Un president de la republique a ferrette

UN PRESIDENT DE LA REPUBLIQUE A FERRETTE

Il y a 40 ans

Si plusieurs présidents de la République ont visité l'Alsace pendant leur mandat, peu sont passés par le Sundgau : Raymond Poincaré après l'armistice de 1918 pour se rendre compte des destructions provoquées par la guerre à Dannemarie et Albert Lebrun en 1932 lors de l'inauguration de la centrale hydroélectrique de Kembs. Mais aucun d'entre eux n'était passé par le Jura alsacien, jusqu'à ce jour mémorable du 14 mai 1979 où le président Valéry Giscard d'Estaing a fait escale à Ferrette à l'occasion d'un de ses voyages en Alsace.

Valérie Giscard d’Estaing

Valéry Giscard d'Estaing, appelé communément Giscard ou V.G.E., est devenu en 1974 le 3e président de la 5e République, et à l'âge de 48 ans le plus jeune président que la France ait jamais connu depuis 1848.

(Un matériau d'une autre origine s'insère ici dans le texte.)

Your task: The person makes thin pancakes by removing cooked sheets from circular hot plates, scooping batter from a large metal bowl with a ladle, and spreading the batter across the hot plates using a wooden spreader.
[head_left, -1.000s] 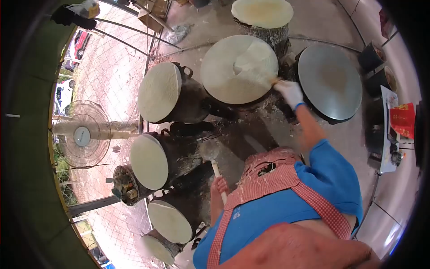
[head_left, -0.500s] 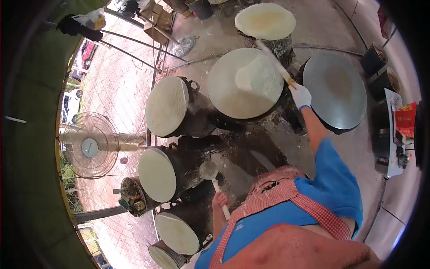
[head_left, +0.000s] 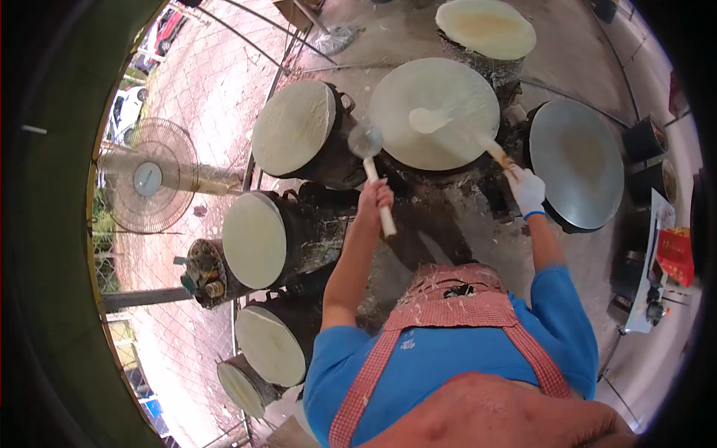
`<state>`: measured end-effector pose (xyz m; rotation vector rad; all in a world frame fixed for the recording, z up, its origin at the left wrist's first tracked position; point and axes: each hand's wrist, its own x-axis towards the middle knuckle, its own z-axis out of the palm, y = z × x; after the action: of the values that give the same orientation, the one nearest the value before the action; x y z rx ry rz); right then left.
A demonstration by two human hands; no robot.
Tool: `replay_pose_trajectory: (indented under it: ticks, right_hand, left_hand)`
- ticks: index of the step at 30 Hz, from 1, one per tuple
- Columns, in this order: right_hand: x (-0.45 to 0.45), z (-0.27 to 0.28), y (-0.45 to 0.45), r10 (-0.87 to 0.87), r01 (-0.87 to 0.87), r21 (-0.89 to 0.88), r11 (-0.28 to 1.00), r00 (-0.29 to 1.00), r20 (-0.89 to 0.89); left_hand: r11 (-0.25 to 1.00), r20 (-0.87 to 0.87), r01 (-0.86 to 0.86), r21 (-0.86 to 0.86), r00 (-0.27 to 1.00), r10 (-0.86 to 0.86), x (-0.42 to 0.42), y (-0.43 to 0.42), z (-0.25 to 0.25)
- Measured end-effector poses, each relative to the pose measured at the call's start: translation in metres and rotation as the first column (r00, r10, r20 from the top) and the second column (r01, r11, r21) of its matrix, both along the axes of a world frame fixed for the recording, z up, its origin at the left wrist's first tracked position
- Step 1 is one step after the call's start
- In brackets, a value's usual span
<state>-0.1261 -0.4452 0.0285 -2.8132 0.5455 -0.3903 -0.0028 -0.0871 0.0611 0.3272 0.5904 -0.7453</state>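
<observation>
My bare left hand [head_left: 376, 198] is closed around the pale handle of a ladle [head_left: 366, 140], whose round bowl is up beside the left rim of the middle griddle. A white glove covers my right hand [head_left: 528, 191], its fingers wrapped round the brownish handle end of a wooden spreader [head_left: 491, 147]. The spreader's far end blurs against the pale batter. Thin batter [head_left: 403, 93] coats the middle griddle, with a thicker patch [head_left: 429, 119] near its centre. Right of my gloved hand is a bare grey griddle [head_left: 571, 183].
Several batter-covered griddles stand on dark drum stoves at left, including an upper-left one [head_left: 293, 127] and a lower one [head_left: 255, 240]. Another cooking sheet [head_left: 489, 28] lies at the back. A fan [head_left: 147, 179] stands by the wire fence. Buckets [head_left: 644, 140] and a side table [head_left: 644, 299] are at right.
My left hand has raised the ladle from low at left to beside the middle griddle. My right hand has drawn the spreader lower, and the thick batter patch is smaller. The view has shifted.
</observation>
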Motion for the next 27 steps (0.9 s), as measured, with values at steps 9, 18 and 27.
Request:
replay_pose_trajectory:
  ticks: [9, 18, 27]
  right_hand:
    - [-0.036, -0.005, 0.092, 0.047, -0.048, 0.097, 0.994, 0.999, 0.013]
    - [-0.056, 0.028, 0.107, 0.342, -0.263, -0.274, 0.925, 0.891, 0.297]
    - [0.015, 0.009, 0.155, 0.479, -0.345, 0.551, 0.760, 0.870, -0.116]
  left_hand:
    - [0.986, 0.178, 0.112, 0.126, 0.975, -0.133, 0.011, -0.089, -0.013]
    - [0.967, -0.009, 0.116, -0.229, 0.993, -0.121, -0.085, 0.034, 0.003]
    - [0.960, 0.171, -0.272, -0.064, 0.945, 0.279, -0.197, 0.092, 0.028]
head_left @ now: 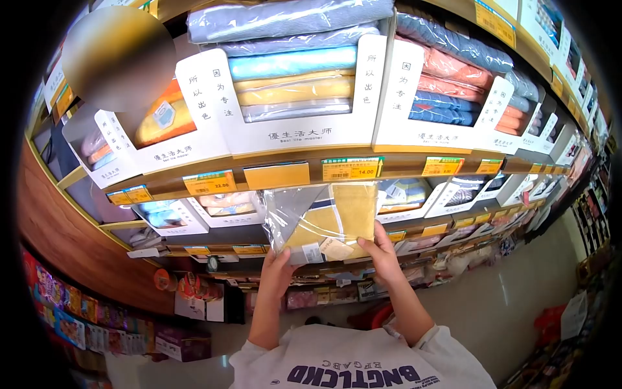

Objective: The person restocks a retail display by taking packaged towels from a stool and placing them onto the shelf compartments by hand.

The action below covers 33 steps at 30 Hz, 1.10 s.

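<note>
A towel (pixel 324 220) in a clear plastic sleeve, yellow with a grey part and a dark and white stripe, is held flat before the shelves. My left hand (pixel 278 267) pinches its lower left corner. On the lower right edge, my right hand (pixel 382 251) grips it with the thumb on top. A small paper tag and a white label lie near the towel's bottom edge. Above it, a white display box (pixel 298 133) holds a stack of wrapped blue, yellow and grey towels.
Another white box (pixel 447 137) on the right holds blue and coral towels. Yellow price tags (pixel 353 170) line the shelf edge. Lower shelves carry more boxed textiles (pixel 403 198). Snack packets (pixel 71 301) hang at the lower left. Tiled floor (pixel 512 285) shows at the right.
</note>
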### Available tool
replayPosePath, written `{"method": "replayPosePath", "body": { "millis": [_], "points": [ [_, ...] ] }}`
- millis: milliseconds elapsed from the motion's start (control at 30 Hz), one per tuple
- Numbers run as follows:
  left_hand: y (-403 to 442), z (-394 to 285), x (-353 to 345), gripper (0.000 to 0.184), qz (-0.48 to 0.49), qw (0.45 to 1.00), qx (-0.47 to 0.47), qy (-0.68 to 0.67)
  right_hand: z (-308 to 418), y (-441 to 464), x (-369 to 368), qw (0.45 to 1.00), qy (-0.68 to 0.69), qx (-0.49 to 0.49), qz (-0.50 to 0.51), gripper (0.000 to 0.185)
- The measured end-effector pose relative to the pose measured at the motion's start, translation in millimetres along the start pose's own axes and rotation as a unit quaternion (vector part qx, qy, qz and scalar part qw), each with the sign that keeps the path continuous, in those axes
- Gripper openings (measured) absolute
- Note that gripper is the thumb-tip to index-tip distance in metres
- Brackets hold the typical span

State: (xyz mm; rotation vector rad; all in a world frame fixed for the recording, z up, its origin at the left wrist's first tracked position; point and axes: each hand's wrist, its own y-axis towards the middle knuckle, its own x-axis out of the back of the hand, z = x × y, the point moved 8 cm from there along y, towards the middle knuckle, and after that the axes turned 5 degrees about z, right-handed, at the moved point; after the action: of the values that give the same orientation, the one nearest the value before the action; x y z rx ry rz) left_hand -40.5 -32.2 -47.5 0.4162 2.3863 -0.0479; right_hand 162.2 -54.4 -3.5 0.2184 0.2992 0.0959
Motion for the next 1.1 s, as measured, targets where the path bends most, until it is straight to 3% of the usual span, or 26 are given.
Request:
{"method": "replayPosePath", "body": {
  "millis": [267,500,833,933,1033,1100],
  "points": [
    [12.2,3.4,7.5,0.047,-0.012,0.999,0.028,-0.027,0.4,10.2,0.6,0.998,-0.025,-0.014,-0.053,0.04],
    [10.3,3.4,13.9,0.048,-0.034,0.997,0.034,-0.059,12.4,20.7,-16.6,0.999,-0.033,-0.03,-0.024,0.041],
    [17.5,-54.4,-33.0,0.044,0.037,0.996,-0.036,-0.068,43.6,42.9,-19.4,0.999,0.006,-0.026,-0.039,0.043],
    [17.8,-66.6,-41.6,0.045,0.08,0.984,-0.071,-0.141,49.1,46.8,-22.7,0.983,0.176,-0.055,-0.023,0.05],
    [19.2,-62.2,-34.0,0.043,0.1,0.974,-0.094,-0.178,58.3,39.6,-34.9,0.961,0.268,0.004,0.075,0.056],
    [16.8,-62.7,-36.3,0.042,0.113,0.972,-0.099,-0.18,60.2,33.1,-42.3,0.961,0.252,0.023,0.113,0.06]
  ]
}}
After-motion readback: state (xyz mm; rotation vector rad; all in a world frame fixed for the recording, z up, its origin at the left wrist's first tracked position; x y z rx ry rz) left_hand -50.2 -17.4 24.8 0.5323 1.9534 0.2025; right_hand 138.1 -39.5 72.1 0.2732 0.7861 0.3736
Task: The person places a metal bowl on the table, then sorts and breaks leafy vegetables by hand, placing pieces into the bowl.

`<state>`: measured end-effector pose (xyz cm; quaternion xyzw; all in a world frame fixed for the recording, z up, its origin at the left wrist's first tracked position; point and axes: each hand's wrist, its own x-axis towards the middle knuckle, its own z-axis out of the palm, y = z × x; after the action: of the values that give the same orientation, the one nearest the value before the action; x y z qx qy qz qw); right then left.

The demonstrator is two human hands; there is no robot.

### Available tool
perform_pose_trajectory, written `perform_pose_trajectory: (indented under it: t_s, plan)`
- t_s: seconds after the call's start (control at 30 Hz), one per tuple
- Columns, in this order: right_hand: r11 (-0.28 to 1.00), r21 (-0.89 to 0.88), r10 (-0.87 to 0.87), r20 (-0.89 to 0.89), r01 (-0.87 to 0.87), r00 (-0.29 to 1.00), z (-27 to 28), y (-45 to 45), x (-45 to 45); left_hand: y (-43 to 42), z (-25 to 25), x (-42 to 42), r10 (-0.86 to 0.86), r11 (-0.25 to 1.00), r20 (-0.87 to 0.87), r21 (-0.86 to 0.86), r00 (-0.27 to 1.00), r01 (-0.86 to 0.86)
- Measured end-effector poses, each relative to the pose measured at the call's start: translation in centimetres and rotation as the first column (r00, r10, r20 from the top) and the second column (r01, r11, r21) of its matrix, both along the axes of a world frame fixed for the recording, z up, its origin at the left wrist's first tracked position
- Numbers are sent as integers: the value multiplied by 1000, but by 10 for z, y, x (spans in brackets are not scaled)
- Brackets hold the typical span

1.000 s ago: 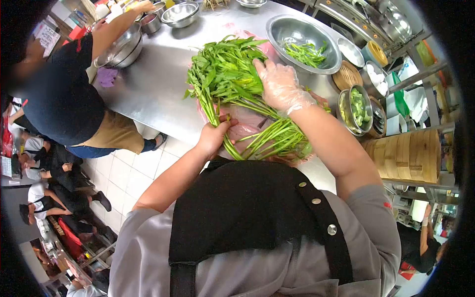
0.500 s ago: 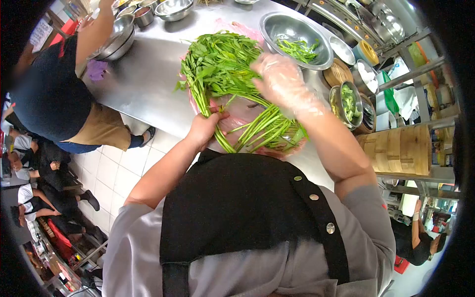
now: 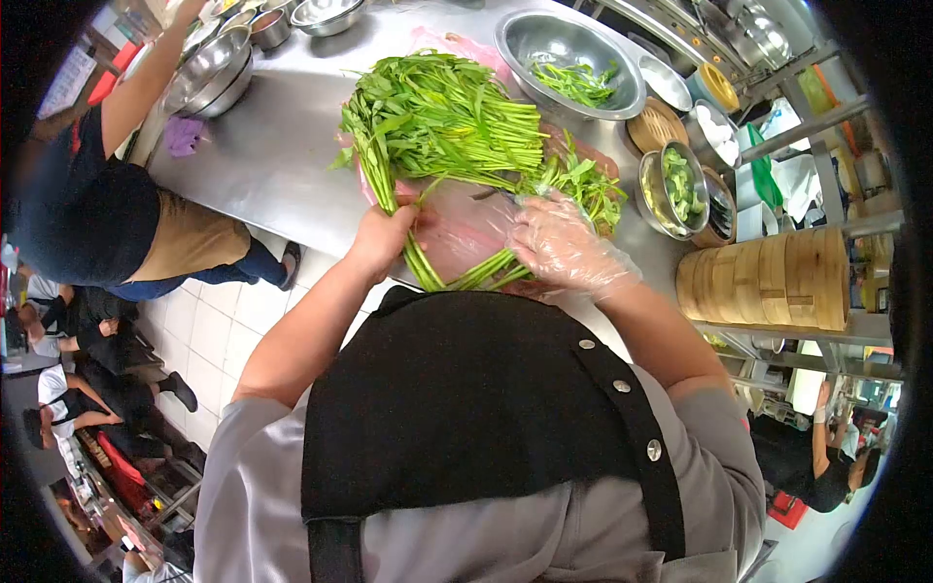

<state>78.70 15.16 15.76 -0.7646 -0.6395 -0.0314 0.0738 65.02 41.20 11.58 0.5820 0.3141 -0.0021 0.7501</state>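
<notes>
A large heap of long-stemmed leafy greens [image 3: 437, 117] lies on a pink plastic bag [image 3: 457, 219] on the steel table [image 3: 287, 146]. My bare left hand [image 3: 382, 238] is closed around a few stems at the heap's near left edge. In a clear plastic glove, my right hand [image 3: 571, 243] grips a bunch of greens, its leaves [image 3: 591, 185] pointing away and its stems [image 3: 486, 270] running toward my apron. Beyond it, a wide steel bowl [image 3: 518, 47] holds some loose green pieces [image 3: 580, 84].
On the right are a bowl of cut green vegetables [image 3: 683, 189], a bamboo lid [image 3: 653, 124] and a bamboo steamer [image 3: 768, 277]. Steel bowls [image 3: 209, 83] and a purple cloth [image 3: 182, 136] lie left, near another person [image 3: 83, 209].
My right hand has come down from the heap toward me and gripped the near bunch, whose leafy end now lies to the right of the heap. My left hand keeps its stems.
</notes>
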Motion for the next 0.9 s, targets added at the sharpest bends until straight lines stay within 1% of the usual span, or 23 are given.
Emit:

Il est né en 1926 à Coblence en Allemagne où son père, Edmond Giscard devenu Giscard d'Estaing en 1922, est haut-fonctionnaire en Rhénanie occupée. Polytechnicien, puis énarque et inspecteur des Finances en 1954, député du Puy-de- Dôme en 1956, V.G.E. devient à deux reprises ministre des Finances en 1962 et 1969.

En 1952 il a épousé Anne-Aymone de Brantes, âgée de 18 ans, dont il aura quatre enfants : Valérie-Anne en 1953, Henri en 1956, Louis en 1958 et Jacinte en 1960.

Lors des élections présidentielles de mai 1974, il triomphe de son adversaire socialiste François Mitterrand avec 50,71 % des voix contre 49,28 % alors que le record de participants est battu avec 87,75 % de votants. Le Haut-Rhin lui a accordé 65,77 % des voix et le canton de Ferrette 85,57 %.

La visite en Alsace

Le voyage de Giscard en Alsace, programmé les lundi 14 et mardi 15 mai 1979, n'est pas le premier, puisque le 28 mars 1976 il était venu inaugurer le tunnel routier de Sainte-Marie-aux-Mines, avec des arrêts à la nécropole de Sigolsheim, Sélestat et Colmar.


 

Cette fois il va traverser le Haut-Rhin du nord au sud et la journée du 14 mai se présente comme un véritable marathon : à 10h atterrissage à Colmar- Houssen, puis arrêts à Kaysersberg, Rouffach, Soultz, Thann, Burnhaupt, Ferrette, Saint-Louis, Mulhouse et départ pour Strasbourg à 22h15. Le lendemain 15 mai est consacré au Bas-Rhin avec arrêts à Wissembourg, Saverne, Hagenau, Rosheim, Handschuhheim et Hoerdt.

Il est accompagné de son épouse Anne-Aymone et de plusieurs ministres qui suivent entièrement ou partiellement le voyage du président.

Les préparatifs à Ferrette

A Ferrette les ouvriers du Service de l'Equipement sont mobilisés depuis plusieurs jours : travaux de voirie pour améliorer le revêtement de la chaussée, travaux de peinture sur les panneaux de signalisation, remise en état des accotements de la rue de la piscine et pose d'un revêtement d'enrobé sur toute la longueur et largeur de la rue Léon Lehmann.

Le coiffeur, Christian Hansberger, ne chôme pas. En deux jours il a exécuté pas moins de 60 coupes sur des gendarmes mobiles, des pompiers et des notables : pour l'événement aucun cheveu ne doit dépasser !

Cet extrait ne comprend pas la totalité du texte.